Dramático lo que está
sucediendo en Europa. Y, particularmente, en Francia estos últimos años. Pero,
también, curioso y sorprendente para el debate, nunca cerrado, a pesar de los
más de cien años transcurridos desde su proclamación, sobre qué es y cómo se ha
de entender la laicidad: o se ignoran y se encierran las religiones en el ámbito
privado (y cuando se tiene un problema se les pide que salgan de la cueva en la
que se las ha encerrado para que lo solucionen o, cuando menos, echen una mano)
o, retrotrayéndonos a los tiempos del galicanismo, se intenta crear una especie
de “islam de Estado” o “religión nacional”.
Y están, en tercer
lugar, las declaraciones del cardenal suizo Kurt Koch, presidente del
Pontificio Consejo para la Promoción de la Unidad de los Cristianos: la
presencia del islam en Europa, al auto-comprenderse como una religión pública y
visible, cuestiona su confinamiento en la esfera privada. Hay países europeos a
los que no les queda más remedio que revisar esta “invisibilización” y, a
veces, hasta “demonización”. Entre otras, razones, porque una sociedad que intenta
relegar la religión en la esfera privada, tiene enormes dificultades para favorecer,
por ejemplo, el diálogo entre las diferentes sensibilidades salafistas que vertebran
el islam contemporáneo, así como para deslegitimar las corrientes fundamentalistas
que aceptan el recurso a la violencia cuando se trata de erradicar del mapa, según
su diagnóstico, a los musulmanes herejes y a los corruptos occidentales.

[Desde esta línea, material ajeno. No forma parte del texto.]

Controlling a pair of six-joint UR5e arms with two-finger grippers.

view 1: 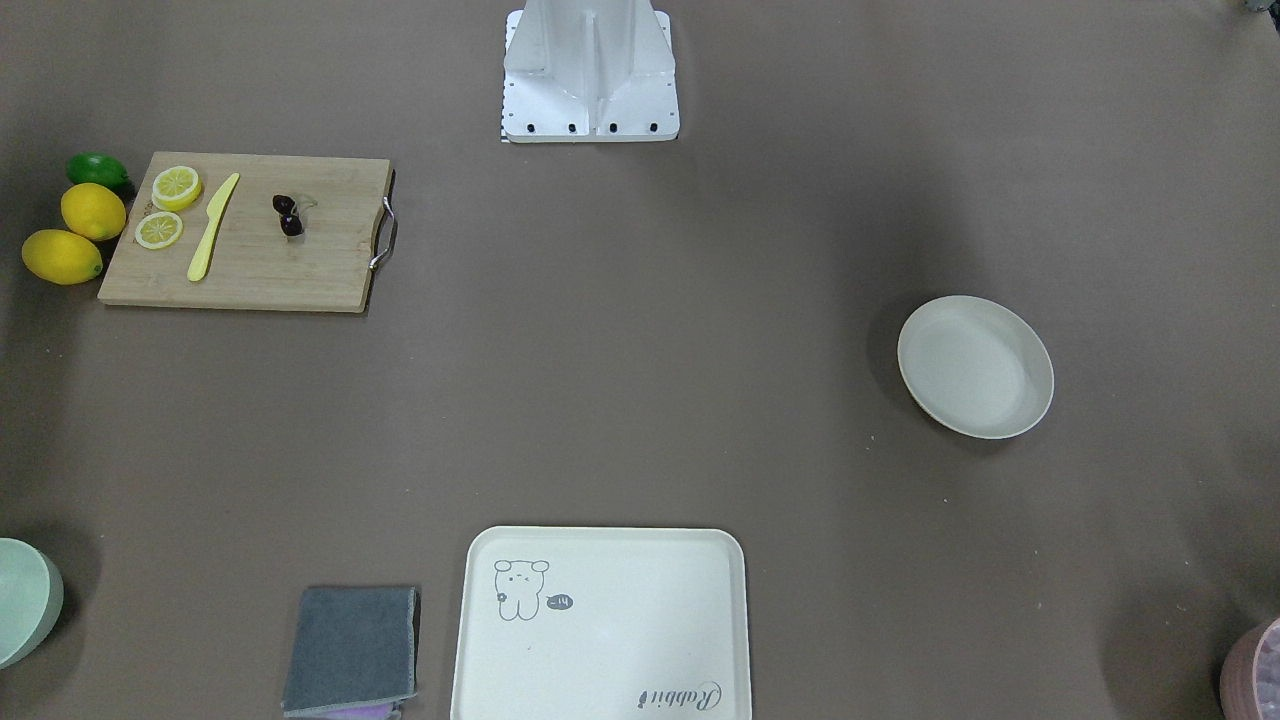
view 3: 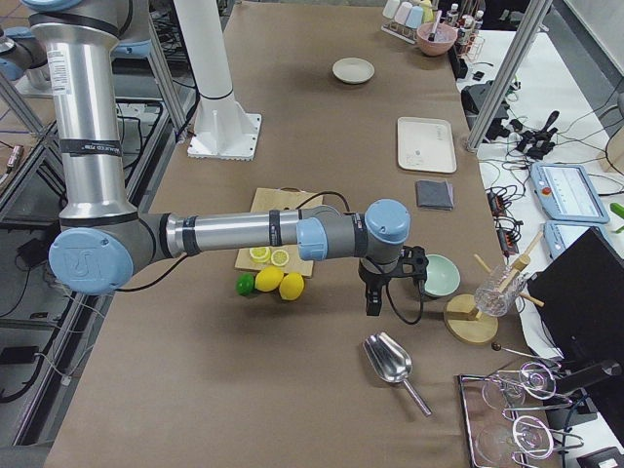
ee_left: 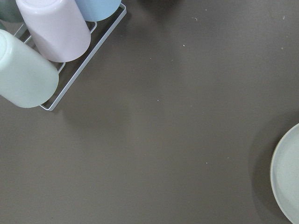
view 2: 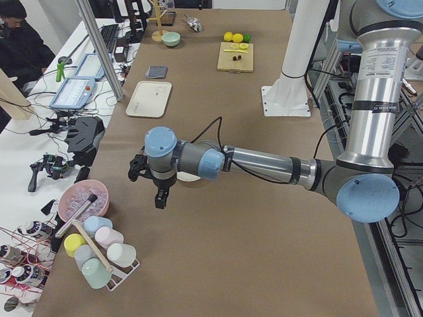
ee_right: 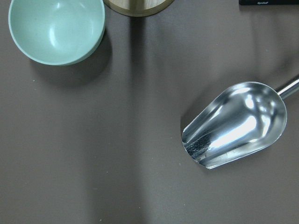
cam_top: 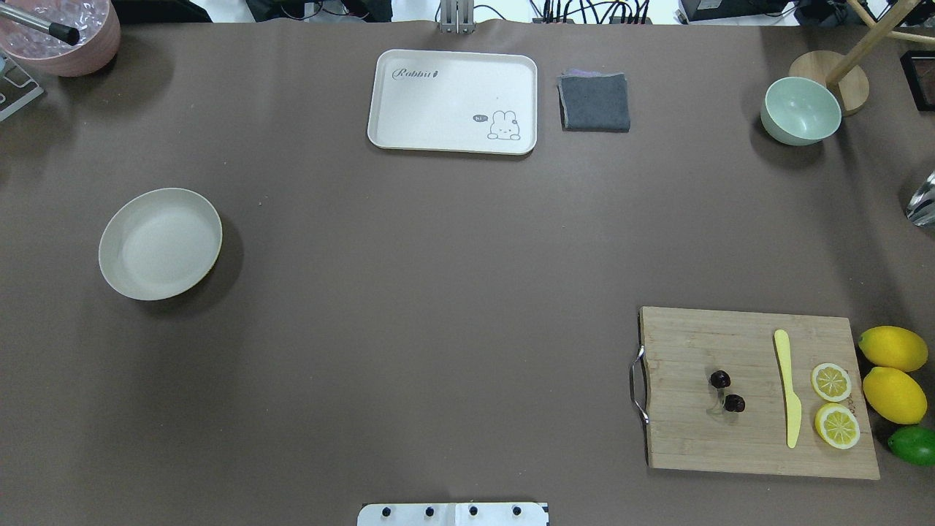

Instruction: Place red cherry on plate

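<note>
The red cherry (cam_top: 727,391) is a dark pair lying on the wooden cutting board (cam_top: 752,431), also seen in the front-facing view (view 1: 288,215). Far across the table sits the cream plate (cam_top: 160,243), with nothing on it (view 1: 975,366). My left gripper (view 2: 157,195) hangs over the table beside the plate, whose rim (ee_left: 285,177) shows at the left wrist view's right edge. My right gripper (view 3: 375,295) hovers past the lemons, between the green bowl and a metal scoop. Whether either gripper is open or shut I cannot tell.
On the board lie a yellow knife (cam_top: 787,387) and two lemon slices (cam_top: 833,402); lemons (cam_top: 892,372) and a lime (cam_top: 913,444) sit beside it. A bear tray (cam_top: 453,101), grey cloth (cam_top: 594,102), green bowl (cam_top: 800,111), scoop (ee_right: 233,123) and cup rack (ee_left: 42,46) ring the table.
</note>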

Y, sobre
todo, para favorecer un diálogo interreligioso, cada día más urgente y
necesario.
Si no se revisa dicha
concepción de la laicidad se corre un alto riesgo de, intentando limpiar el
agua sucia de la bañera, arrojar con ella a la criatura que se estaba lavando. El
fanatismo y la ignorancia se erradican con formación, con información y con dialogo.
Nunca, con el extrañamiento de las religiones.